# [To do]
Would you please output, word for word, the span of the listing below that opens on the line containing "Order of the" and closes on the line containing "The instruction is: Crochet"? Include both ends and nothing more.
────────────────────────────────────────
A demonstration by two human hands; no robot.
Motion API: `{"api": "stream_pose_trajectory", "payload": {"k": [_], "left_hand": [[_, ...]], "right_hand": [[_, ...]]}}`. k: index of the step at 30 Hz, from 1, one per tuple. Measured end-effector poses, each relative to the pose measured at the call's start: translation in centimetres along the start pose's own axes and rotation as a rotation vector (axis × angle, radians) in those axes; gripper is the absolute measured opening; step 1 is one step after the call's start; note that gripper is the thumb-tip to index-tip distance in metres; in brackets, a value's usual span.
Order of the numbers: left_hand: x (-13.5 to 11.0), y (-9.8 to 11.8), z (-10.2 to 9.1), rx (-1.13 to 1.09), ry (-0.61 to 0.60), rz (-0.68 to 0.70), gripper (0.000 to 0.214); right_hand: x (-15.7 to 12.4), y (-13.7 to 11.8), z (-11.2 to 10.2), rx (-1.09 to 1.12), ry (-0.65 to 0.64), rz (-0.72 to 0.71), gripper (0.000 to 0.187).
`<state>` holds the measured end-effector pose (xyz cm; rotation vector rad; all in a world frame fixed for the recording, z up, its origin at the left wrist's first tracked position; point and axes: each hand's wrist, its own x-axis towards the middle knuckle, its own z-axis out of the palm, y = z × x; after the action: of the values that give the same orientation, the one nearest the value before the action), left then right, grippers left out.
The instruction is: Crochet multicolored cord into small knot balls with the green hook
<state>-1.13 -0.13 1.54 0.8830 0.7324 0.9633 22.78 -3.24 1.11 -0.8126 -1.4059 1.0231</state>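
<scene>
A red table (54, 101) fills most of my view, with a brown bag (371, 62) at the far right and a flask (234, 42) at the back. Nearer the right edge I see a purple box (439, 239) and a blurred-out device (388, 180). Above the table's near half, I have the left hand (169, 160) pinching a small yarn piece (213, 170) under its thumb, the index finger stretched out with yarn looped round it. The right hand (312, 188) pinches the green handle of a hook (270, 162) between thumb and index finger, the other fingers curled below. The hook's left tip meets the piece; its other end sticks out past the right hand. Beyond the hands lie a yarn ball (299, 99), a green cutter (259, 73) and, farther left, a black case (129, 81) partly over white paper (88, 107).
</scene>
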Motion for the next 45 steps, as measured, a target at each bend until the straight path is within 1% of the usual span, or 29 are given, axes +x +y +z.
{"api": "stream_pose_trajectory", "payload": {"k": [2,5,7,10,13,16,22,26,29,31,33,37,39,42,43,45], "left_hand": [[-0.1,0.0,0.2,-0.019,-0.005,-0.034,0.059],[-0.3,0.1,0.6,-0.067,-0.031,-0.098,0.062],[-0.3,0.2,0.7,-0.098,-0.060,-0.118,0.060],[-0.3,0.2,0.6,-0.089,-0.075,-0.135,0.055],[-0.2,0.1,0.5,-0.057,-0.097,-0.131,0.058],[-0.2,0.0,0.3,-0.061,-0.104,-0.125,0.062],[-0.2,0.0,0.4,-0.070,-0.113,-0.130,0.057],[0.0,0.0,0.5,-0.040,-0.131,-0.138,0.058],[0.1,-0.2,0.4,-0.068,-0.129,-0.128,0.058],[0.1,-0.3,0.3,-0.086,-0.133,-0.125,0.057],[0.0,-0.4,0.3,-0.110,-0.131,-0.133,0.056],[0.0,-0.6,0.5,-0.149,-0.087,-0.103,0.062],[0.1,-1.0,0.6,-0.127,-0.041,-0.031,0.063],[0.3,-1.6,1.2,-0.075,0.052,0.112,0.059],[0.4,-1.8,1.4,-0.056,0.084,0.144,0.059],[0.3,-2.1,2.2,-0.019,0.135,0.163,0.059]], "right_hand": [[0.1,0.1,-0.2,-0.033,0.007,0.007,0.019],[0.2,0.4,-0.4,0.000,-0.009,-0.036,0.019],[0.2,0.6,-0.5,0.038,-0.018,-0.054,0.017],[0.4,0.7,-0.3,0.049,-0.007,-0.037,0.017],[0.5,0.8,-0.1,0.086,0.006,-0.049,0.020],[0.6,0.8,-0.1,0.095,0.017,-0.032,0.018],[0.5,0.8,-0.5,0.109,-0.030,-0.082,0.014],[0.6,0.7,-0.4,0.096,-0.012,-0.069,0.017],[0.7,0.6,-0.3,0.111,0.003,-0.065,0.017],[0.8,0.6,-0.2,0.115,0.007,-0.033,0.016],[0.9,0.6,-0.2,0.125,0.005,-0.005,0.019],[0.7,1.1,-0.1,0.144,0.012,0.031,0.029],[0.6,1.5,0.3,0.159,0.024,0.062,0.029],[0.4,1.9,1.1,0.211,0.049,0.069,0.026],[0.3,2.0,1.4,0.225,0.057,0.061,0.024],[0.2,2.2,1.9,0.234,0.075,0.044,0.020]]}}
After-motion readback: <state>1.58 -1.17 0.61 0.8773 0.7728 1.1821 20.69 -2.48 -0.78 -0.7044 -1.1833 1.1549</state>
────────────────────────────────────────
# [Solution for this task]
Order of the numbers: left_hand: x (-13.5 to 11.0), y (-9.8 to 11.8), z (-10.2 to 9.1), rx (-1.13 to 1.09), ry (-0.61 to 0.60), rz (-0.68 to 0.70), gripper (0.000 to 0.214); right_hand: x (-15.7 to 12.4), y (-13.7 to 11.8), z (-11.2 to 10.2), rx (-1.09 to 1.12), ry (-0.65 to 0.64), rz (-0.72 to 0.71), gripper (0.000 to 0.187).
`<state>` holds the measured end-effector pose (xyz cm; rotation vector rad; all in a world frame fixed for the recording, z up, its origin at the left wrist's first tracked position; point and axes: each hand's wrist, its own x-axis towards the middle knuckle, its own z-axis out of the palm, y = z × x; after the action: of the values that give the same orientation, the one nearest the value before the action), left then right, grippers left out.
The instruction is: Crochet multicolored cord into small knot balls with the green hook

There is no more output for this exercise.